Credit Suisse—not just a subsidiary but the parent—is set to plead guilty of conspiring to help Americans evade taxes. Credit Suisse Said Poised to Plead Guilty Over US Tax Evasion. In fact, Switzerland’s second-largest bank will more than triple the $780 million fine UBS paid over similar charges. But while UBS got off with a deferred prosecution agreement—criminal charges against it were quietly dropped in 2010—Switzerland’s Number 2 bank will carry a felony conviction.
Some heads will surely roll, and CEO Brady Dougan and Chairman Urs Rohner seem likely. After all, UBS changed top management after its deal, and this one is far bigger and involves a guilty plea to criminal charges. But whatever the cost, the key benefit for Credit Suisse is getting the inevitable deal behind it and still being allowed to operate in the U.S.
Even so, pleading guilty to a crime carries a taint, so there is speculation over whether the bank’s ratings or business will suffer. Yet in Switzerland, where bank secrecy used to prevail, concepts of what violates Swiss law have metamorphosed in recent years. The IRS took on Swiss banking and won. And that is that. The important thing seems to be to move on.
The IRS wins big. Plus, the IRS earns dividends in the form of account holders applying for amnesty. And for the IRS, it isn’t just Switzerland, but everywhere now that FATCA has expanded U.S. tentacles almost worldwide. Attorney General Eric Holder wins big too, getting the benefit of a guilty plea. He can’t be accused of letting another big bank off the hook for being too big to fail.
The U.S. Treasury and New York State both make out well. Credit Suisse will pay nearly $1.8 billion to the Justice Department, $100 to the Federal Reserve, and over $600 million to New York’s Department of Financial Services. The latter is a particularly big winner, particularly considering that it was the newest entrant in the hunt for Credit Suisse. It only recently queried the bank’s statements to New York authorities.
But New York regulators have some authority to revoke licenses in the wake of a criminal conviction. Having the clout to revoke a bank’s license to operate in New York is a big stick. It could give New York’s Department of Financial Services and chief Benjamin Lawsky even more power in the future.
Under the deal, Credit Suisse’s parent must plead guilty to a conspiracy charge, admitting that it fostered U.S. tax evasion. That may sound similar to what UBS said, but for UBS it was in a deferred prosecution agreement, not a guilty plea. UBS also turned over accounts and names. It seems hard to imagine that Credit Suisse will not be forced to as well.
The UBS deal launched a raft of IRS disclosure initiatives that netted the U.S. billions in taxes and penalties.

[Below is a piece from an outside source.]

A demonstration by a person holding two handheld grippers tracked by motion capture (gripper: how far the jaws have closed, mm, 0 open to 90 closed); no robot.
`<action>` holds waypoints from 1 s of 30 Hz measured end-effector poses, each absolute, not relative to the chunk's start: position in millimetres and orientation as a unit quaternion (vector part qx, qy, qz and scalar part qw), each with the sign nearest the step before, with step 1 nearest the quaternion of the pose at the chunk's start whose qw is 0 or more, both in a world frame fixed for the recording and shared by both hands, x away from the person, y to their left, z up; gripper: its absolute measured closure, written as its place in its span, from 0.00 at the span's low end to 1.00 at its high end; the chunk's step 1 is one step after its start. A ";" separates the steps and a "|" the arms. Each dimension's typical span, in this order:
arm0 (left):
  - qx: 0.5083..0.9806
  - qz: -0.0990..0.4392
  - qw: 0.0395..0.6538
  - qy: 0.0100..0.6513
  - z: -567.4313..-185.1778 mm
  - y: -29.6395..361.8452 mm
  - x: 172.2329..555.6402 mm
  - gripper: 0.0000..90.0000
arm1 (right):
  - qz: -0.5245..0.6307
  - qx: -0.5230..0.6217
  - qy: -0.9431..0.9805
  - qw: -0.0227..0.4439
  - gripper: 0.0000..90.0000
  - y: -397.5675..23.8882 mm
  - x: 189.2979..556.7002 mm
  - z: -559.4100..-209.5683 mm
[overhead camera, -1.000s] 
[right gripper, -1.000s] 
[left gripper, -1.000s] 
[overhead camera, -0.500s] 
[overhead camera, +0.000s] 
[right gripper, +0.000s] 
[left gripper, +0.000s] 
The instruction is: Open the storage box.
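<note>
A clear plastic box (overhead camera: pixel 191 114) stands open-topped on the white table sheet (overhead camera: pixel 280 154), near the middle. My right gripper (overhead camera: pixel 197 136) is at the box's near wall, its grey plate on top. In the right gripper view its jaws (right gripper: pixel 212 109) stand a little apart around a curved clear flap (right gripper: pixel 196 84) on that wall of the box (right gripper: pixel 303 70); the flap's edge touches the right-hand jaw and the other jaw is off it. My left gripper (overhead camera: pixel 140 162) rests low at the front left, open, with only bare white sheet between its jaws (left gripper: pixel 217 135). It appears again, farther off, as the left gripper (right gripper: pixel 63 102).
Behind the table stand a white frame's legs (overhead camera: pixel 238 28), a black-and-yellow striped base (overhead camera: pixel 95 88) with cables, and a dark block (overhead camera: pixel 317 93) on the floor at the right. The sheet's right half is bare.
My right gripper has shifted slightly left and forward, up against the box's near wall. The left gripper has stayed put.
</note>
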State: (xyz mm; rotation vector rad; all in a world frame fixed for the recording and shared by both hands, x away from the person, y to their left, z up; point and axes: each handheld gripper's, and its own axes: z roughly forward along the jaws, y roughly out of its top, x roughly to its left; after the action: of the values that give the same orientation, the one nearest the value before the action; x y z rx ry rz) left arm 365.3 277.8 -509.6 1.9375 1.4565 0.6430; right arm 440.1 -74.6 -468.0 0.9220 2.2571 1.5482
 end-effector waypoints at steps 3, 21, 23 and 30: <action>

But a parade of sheepish Swiss banks took a deal that means full disclosure of American accounts and tiers of fines depending on how aggressively the banks behaved. The deal was not offered to the 14 Swiss banks under U.S. investigation, but 106 Swiss institutions took the IRS deal by the Dec. 31, 2013, deadline.
The experience of UBS, Wegelin and Bank Frey surely meant resistance would be expensive, futile or both. For Credit Suisse and other ineligible banks, though, the pressure was mounting. The U.S. indicted current and former Credit Suisse bankers, and Credit Suisse had already struck a $196.5 million deal with the SEC over cross-border brokerage and investment services to U.S. clients. There too, Credit Suisse admitted wrongdoing.
Credit Suisse recently set aside 425 million francs ($476 million) to settle the Justice Department probe, in addition to 295 million francs for U.S. tax matters in 2011. But as it’s turned out, much bigger dollars will be sent stateside.